→ **TO DO**:
The entries that follow should be repeated exactly, with no pictures kept.

*** EXTRACTED ENTRIES Section Begins ***

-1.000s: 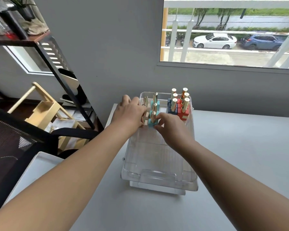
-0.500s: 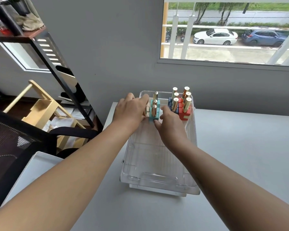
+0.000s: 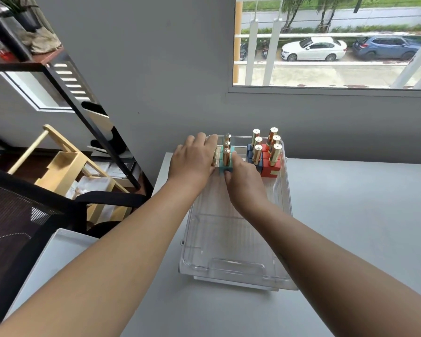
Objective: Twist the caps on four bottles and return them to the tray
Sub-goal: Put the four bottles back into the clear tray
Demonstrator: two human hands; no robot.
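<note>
A clear plastic tray (image 3: pixel 236 266) lies on the grey table. At its far end stand rows of small square bottles with tall gold caps: a teal row (image 3: pixel 226 158), a blue row (image 3: pixel 254 152) and a red row (image 3: pixel 272 158). A cream row is mostly hidden behind my left hand (image 3: pixel 193 159), which rests against it at the tray's far left corner. My right hand (image 3: pixel 244 181) touches the nearest teal bottle, thumb at its base and a finger on its right side. Both hands press on the bottles from either side.
The grey table (image 3: pixel 350 227) runs to the wall under a window. A black metal shelf (image 3: pixel 66 76) and a wooden stool (image 3: pixel 66 166) stand to the left, with a black mesh chair (image 3: pixel 17 215) and a white tray edge (image 3: pixel 66 242) nearer me.
Both hands have slid the teal and cream bottles toward the tray's far end. The nearest teal bottle now stands in line with the other rows.
</note>
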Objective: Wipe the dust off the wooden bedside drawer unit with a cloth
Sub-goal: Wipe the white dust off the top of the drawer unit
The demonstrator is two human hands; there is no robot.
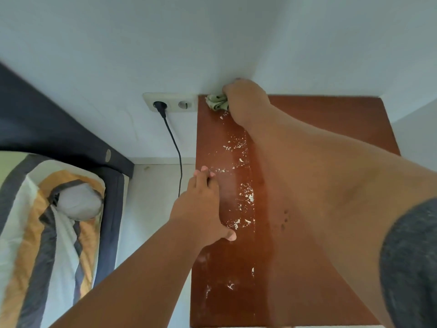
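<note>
The reddish-brown wooden top of the bedside drawer unit fills the right half of the head view, seen from above. White crumbs and dust lie in a strip down its left side. My right hand reaches to the far left corner by the wall and is closed on a crumpled pale green cloth, which presses on the wood. My left hand rests on the unit's left edge, fingers spread, thumb on the top. My right forearm hides the middle of the surface.
A white wall stands right behind the unit. A double wall socket with a black plug and cable sits just left of the unit. A bed with striped bedding and dark headboard lies to the left.
</note>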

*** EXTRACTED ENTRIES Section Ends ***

→ **REPLY**:
-1.000s: 
-0.500s: 
+0.000s: 
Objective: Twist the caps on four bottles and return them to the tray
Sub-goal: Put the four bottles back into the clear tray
Demonstrator: two human hands; no robot.
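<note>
A clear plastic tray (image 3: pixel 236 266) lies on the grey table. At its far end stand rows of small square bottles with tall gold caps: a teal row (image 3: pixel 226 158), a blue row (image 3: pixel 254 152) and a red row (image 3: pixel 272 158). A cream row is mostly hidden behind my left hand (image 3: pixel 193 159), which rests against it at the tray's far left corner. My right hand (image 3: pixel 244 181) touches the nearest teal bottle, thumb at its base and a finger on its right side. Both hands press on the bottles from either side.
The grey table (image 3: pixel 350 227) runs to the wall under a window. A black metal shelf (image 3: pixel 66 76) and a wooden stool (image 3: pixel 66 166) stand to the left, with a black mesh chair (image 3: pixel 17 215) and a white tray edge (image 3: pixel 66 242) nearer me.
Both hands have slid the teal and cream bottles toward the tray's far end. The nearest teal bottle now stands in line with the other rows.
</note>
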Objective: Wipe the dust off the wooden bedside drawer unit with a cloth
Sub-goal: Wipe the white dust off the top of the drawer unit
The demonstrator is two human hands; there is no robot.
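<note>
The reddish-brown wooden top of the bedside drawer unit fills the right half of the head view, seen from above. White crumbs and dust lie in a strip down its left side. My right hand reaches to the far left corner by the wall and is closed on a crumpled pale green cloth, which presses on the wood. My left hand rests on the unit's left edge, fingers spread, thumb on the top. My right forearm hides the middle of the surface.
A white wall stands right behind the unit. A double wall socket with a black plug and cable sits just left of the unit. A bed with striped bedding and dark headboard lies to the left.
</note>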

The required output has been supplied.